(Stored dataset items)
--------

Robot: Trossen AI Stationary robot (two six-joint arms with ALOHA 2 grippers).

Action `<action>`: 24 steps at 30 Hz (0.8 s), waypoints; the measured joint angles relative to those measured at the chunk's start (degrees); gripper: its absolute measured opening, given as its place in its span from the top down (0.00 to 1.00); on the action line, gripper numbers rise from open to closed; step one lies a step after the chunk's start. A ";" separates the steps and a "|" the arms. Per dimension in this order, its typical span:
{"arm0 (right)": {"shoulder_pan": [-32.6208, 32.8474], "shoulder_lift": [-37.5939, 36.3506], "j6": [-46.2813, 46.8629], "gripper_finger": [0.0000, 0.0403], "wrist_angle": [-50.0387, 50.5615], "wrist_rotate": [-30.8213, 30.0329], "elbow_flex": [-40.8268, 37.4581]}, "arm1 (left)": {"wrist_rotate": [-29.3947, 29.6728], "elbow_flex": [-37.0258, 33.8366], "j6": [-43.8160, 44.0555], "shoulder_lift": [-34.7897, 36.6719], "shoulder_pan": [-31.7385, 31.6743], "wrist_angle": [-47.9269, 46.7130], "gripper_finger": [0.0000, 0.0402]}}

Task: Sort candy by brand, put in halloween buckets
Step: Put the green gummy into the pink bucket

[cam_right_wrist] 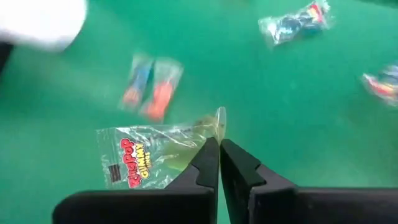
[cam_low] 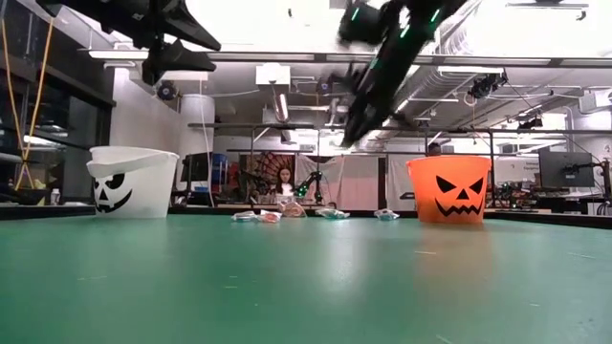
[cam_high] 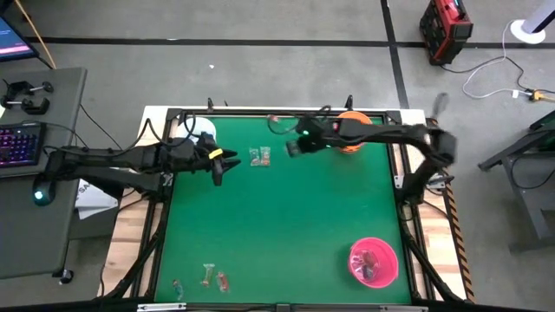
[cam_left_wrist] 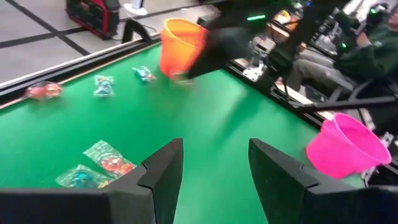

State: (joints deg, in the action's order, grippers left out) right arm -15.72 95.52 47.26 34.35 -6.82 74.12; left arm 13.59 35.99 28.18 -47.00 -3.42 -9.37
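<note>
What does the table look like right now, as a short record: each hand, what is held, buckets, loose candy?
right hand: shut on the clear gummy packet, lifted above the green table, near the orange bucket
left hand: open, empty, hovering by the white bucket
pink bucket: near right corner, some candy inside
loose candy: pair of packets between the hands; three pieces at the near left edge
</note>
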 joint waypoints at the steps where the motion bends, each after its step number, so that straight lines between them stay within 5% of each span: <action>1: 1.55 -2.83 -1.22 1.00 2.90 0.02 -0.01 | 0.48 0.00 0.25 0.00 -0.13 0.02 0.58; 6: 14.73 -14.50 1.34 1.00 18.27 -0.92 0.05 | 2.64 0.00 0.72 -0.02 -1.20 0.17 0.58; 11: 35.72 -21.00 20.36 1.00 29.60 -1.71 0.05 | 3.66 0.00 0.81 -0.02 -2.33 0.28 0.58; 18: 62.26 -19.45 51.80 1.00 30.50 0.22 0.05 | 3.85 0.00 3.21 -0.02 -3.39 2.67 0.58; 24: 70.54 -12.78 64.94 1.00 33.85 3.66 0.01 | 3.83 0.00 3.28 -0.07 -3.36 5.99 0.58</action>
State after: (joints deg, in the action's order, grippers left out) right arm 54.83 82.73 112.20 68.20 -3.16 74.13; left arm 17.43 35.99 31.46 -47.07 -6.79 -3.38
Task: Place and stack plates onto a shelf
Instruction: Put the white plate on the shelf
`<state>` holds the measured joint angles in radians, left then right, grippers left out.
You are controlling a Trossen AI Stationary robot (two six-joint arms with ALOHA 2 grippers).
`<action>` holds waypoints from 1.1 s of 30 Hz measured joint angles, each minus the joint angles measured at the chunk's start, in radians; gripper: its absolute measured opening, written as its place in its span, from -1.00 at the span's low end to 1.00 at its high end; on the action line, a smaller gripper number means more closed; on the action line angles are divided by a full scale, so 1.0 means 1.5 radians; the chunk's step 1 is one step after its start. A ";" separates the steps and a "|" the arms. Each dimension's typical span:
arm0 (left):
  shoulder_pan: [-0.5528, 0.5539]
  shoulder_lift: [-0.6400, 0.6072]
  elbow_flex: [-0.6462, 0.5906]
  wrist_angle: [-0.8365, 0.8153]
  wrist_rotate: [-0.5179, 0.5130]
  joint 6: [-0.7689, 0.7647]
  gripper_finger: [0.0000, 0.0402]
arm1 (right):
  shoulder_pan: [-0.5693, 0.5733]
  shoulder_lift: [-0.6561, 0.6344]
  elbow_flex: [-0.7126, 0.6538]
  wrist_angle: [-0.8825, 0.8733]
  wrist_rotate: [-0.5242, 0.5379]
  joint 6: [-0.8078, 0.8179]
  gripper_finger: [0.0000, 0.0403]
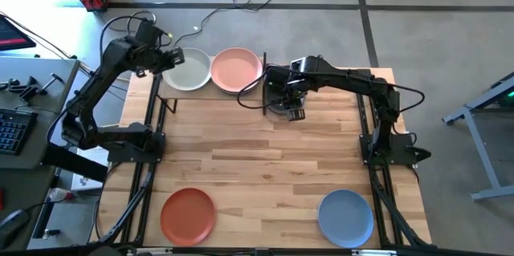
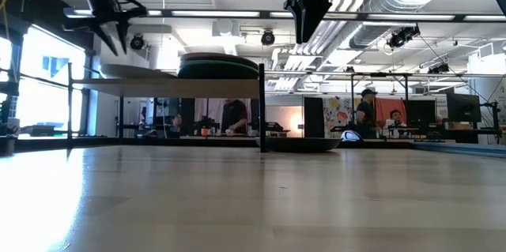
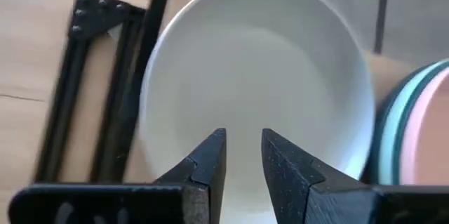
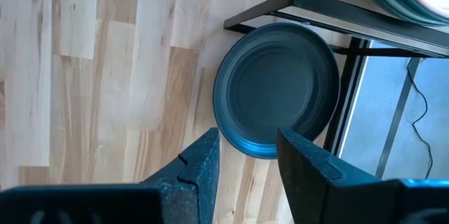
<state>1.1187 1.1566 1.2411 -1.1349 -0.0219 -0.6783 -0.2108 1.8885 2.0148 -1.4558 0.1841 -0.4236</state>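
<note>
The shelf (image 1: pixel 173 95) stands at the table's far edge. On it rest an off-white plate (image 1: pixel 186 71) and, beside it, a stack topped by a pink plate (image 1: pixel 236 69), with teal and pale green rims (image 3: pixel 393 133) below. My left gripper (image 3: pixel 243 147) hovers open just above the off-white plate (image 3: pixel 256 76). My right gripper (image 4: pixel 245 154) hangs open above a charcoal plate (image 4: pixel 277 87), which lies flat on the table right of the shelf. A terracotta plate (image 1: pixel 187 215) and a blue plate (image 1: pixel 345 217) lie near the near edge.
The shelf's black uprights (image 4: pixel 351 112) stand close beside the charcoal plate. In the low view the stack (image 2: pixel 220 66) rises above the shelf board (image 2: pixel 158 83). The middle of the plank table (image 1: pixel 265 160) is bare wood. People show in the room beyond the table.
</note>
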 joint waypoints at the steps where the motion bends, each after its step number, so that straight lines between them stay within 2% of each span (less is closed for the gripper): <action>1: -0.003 0.006 0.000 -0.002 -0.001 -0.008 -0.62 | 0.000 0.000 0.000 0.000 0.000 0.000 -0.41; 8: -0.042 0.031 -0.001 -0.004 0.000 -0.016 -0.62 | 0.001 0.000 0.000 0.007 0.000 0.000 -0.41; 12: -0.097 0.037 -0.001 0.044 0.045 -0.034 -0.62 | 0.000 0.000 0.000 0.010 0.000 0.000 -0.41; 20: -0.201 0.080 0.000 0.129 0.034 -0.064 -0.62 | 0.001 0.000 0.000 0.010 0.000 0.006 -0.41; 33: -0.232 0.158 0.000 0.174 0.021 -0.063 -0.62 | 0.001 0.000 0.000 0.006 0.000 0.015 -0.41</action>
<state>0.7712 1.3938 1.2407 -0.8737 0.0097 -0.7728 -0.2100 1.8885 2.0148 -1.4463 0.1837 -0.4011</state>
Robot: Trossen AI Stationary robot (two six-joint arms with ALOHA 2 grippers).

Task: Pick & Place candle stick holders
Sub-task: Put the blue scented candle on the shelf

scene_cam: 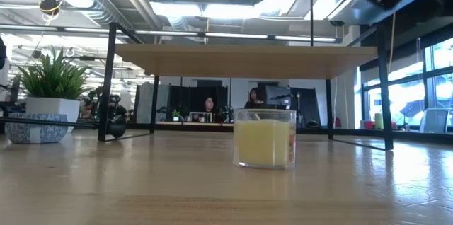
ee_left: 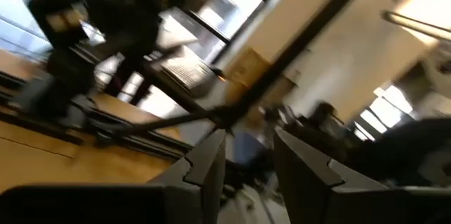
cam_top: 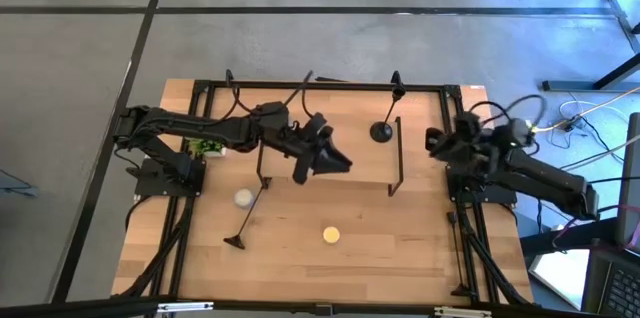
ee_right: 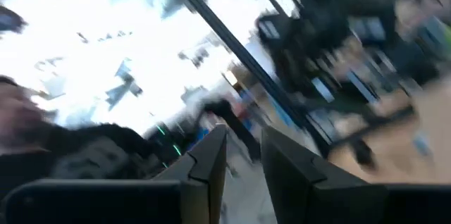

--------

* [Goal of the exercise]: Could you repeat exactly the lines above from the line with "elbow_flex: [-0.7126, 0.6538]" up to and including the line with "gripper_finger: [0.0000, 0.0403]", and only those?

* [Task response]:
  elbow_flex: [-0.7126, 0.6538]
  wrist_angle: [-0.8825, 0.8733]
  wrist_rotate: [-0.5242, 0.5379]
  joint 6: [-0.8078, 0.8179]
  gripper_finger: [0.0000, 0.0403]

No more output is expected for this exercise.